__TASK ITEM__.
Your copy should hold only the lines from the one with "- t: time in" to the one with "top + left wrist", both included, each exactly as it stands below, with no pictures.

__RECORDED DATA__.
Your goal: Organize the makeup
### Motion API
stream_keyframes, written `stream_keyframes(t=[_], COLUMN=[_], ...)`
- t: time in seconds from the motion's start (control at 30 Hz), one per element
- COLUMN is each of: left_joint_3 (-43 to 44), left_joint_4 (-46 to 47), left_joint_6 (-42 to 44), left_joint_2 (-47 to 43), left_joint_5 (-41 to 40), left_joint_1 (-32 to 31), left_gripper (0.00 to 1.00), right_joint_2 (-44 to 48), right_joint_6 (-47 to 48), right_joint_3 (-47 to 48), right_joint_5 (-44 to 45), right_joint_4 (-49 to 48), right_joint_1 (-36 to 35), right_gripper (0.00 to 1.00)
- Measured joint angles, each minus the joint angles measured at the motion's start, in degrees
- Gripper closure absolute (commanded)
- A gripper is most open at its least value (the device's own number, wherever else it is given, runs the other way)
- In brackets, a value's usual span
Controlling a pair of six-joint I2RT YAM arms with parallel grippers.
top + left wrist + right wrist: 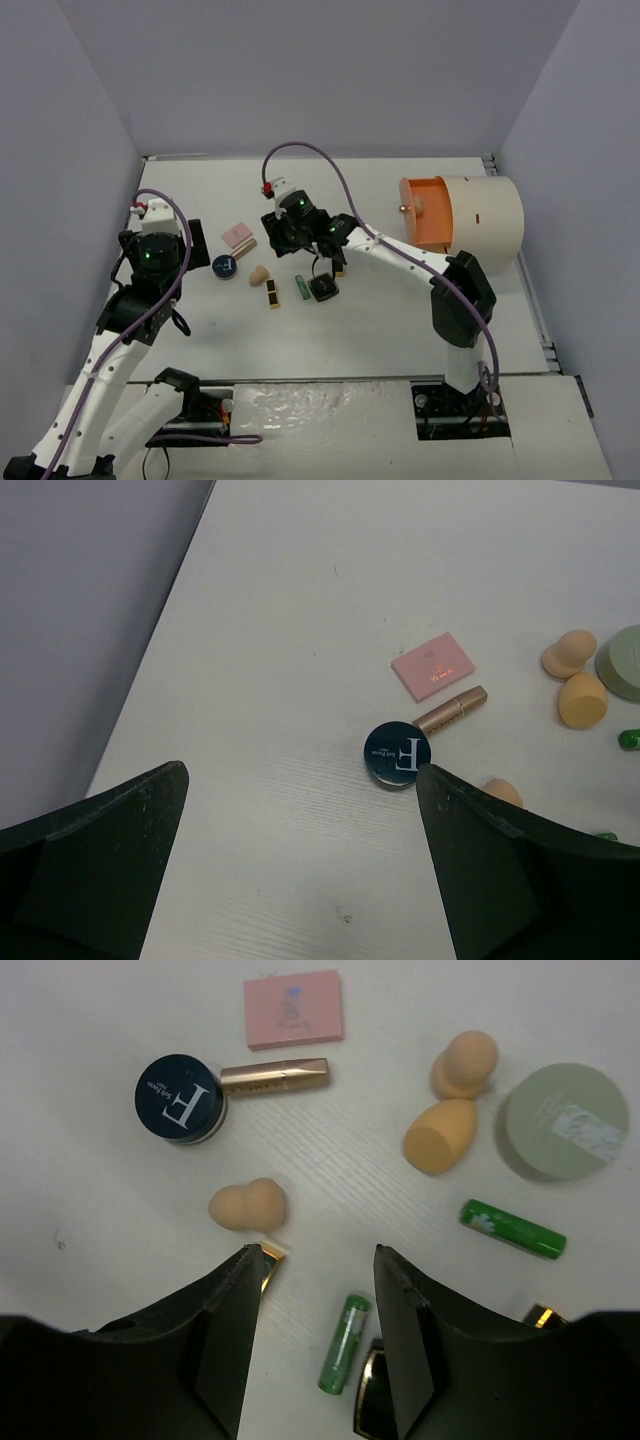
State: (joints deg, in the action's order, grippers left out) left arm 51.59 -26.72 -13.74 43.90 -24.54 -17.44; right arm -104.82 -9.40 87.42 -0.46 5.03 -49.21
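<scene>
The makeup lies mid-table. In the right wrist view I see a pink palette [294, 1008], a rose tube [275, 1075], a blue compact [178, 1110], three peach sponges [247, 1205], a green compact [563, 1122], two green tubes [512, 1228], a black-gold lipstick [270, 1263] and a black compact [370, 1400]. My right gripper [318, 1252] hovers open and empty above them, the lipstick under its left finger; from above it [285, 238] covers the green compact. My left gripper [300, 770] is open and empty over bare table, its right fingertip beside the blue compact [397, 753].
A large cream drum [485, 220] lies at the back right with an orange drawer [425, 212] pulled out toward the makeup. Grey walls close in the left, back and right sides. The table [400, 320] runs bare toward the near edge.
</scene>
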Motion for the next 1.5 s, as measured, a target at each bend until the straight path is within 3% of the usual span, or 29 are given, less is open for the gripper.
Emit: stream_keyframes(t=[0.3,0.53,0.63,0.67,0.77,0.83,0.97,1.17,1.33,1.5], left_joint_3=[0.0,0.0,0.0,0.0,0.0,0.0,0.0,0.0,0.0,0.0], left_joint_4=[0.0,0.0,0.0,0.0,0.0,0.0,0.0,0.0,0.0,0.0], left_joint_6=[0.0,0.0,0.0,0.0,0.0,0.0,0.0,0.0,0.0,0.0], left_joint_2=[-1.4,-1.3,-1.3,-1.3,-1.3,-1.3,-1.3,-1.3,-1.2,-1.1], left_joint_5=[-1.0,-1.0,-1.0,-1.0,-1.0,-1.0,-1.0,-1.0,-0.7,-0.4], left_joint_1=[0.3,0.4,0.4,0.4,0.5,0.6,0.6,0.6,0.6,0.6], left_gripper=[0.03,0.03,0.03,0.03,0.03,0.03,0.03,0.03,0.03,0.03], right_joint_2=[-15.0,-20.5,-21.5,-21.6,-21.6,-21.6,-21.1,-13.5,1.1,17.1], right_joint_6=[-3.5,-6.3,-7.2,-7.3,-7.6,-7.5,-7.0,-5.9,-4.7,-4.2], right_joint_3=[4.0,5.2,5.2,5.2,5.2,5.3,5.2,3.3,3.0,2.5], right_joint_5=[-1.4,-1.1,-1.1,-1.1,-1.1,-1.1,-0.5,4.2,13.3,23.3], right_joint_4=[-4.1,-5.8,-7.0,-7.4,-8.2,-8.4,-8.2,-5.9,-2.9,-0.5], right_joint_1=[-3.9,-4.8,-4.8,-4.8,-4.8,-4.8,-4.8,-4.8,-3.2,3.4], right_gripper=[0.56,0.61,0.69,0.79,0.95,1.0,1.0,1.0,1.0,1.0])
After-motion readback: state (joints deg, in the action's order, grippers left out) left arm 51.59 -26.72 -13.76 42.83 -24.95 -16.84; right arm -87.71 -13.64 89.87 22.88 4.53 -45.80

__SOLUTION__.
- t: time in seconds from the motion's start (control at 30 Hz), one per element
- COLUMN is each of: left_joint_3 (-43 to 44), left_joint_4 (-46 to 47), left_joint_6 (-42 to 44), left_joint_2 (-47 to 43), left_joint_5 (-41 to 40), left_joint_1 (-32 to 31), left_gripper (0.00 to 1.00), right_joint_2 (-44 to 48), right_joint_6 (-47 to 48), right_joint_3 (-47 to 48), right_joint_5 (-44 to 45), right_joint_4 (-49 to 48), right_joint_1 (-36 to 35), right_gripper (0.00 to 1.00)
- Measured joint angles, each minus the joint angles measured at the motion's start, in degrees
- Gripper closure absolute (commanded)
- A gripper is most open at its least value (the device's own number, wherever else it is given, runs the other way)
- In brackets, a value's usual span
Controlling a pair of six-joint I2RT YAM arms with parallel grippers.
top + left wrist + right wrist: 

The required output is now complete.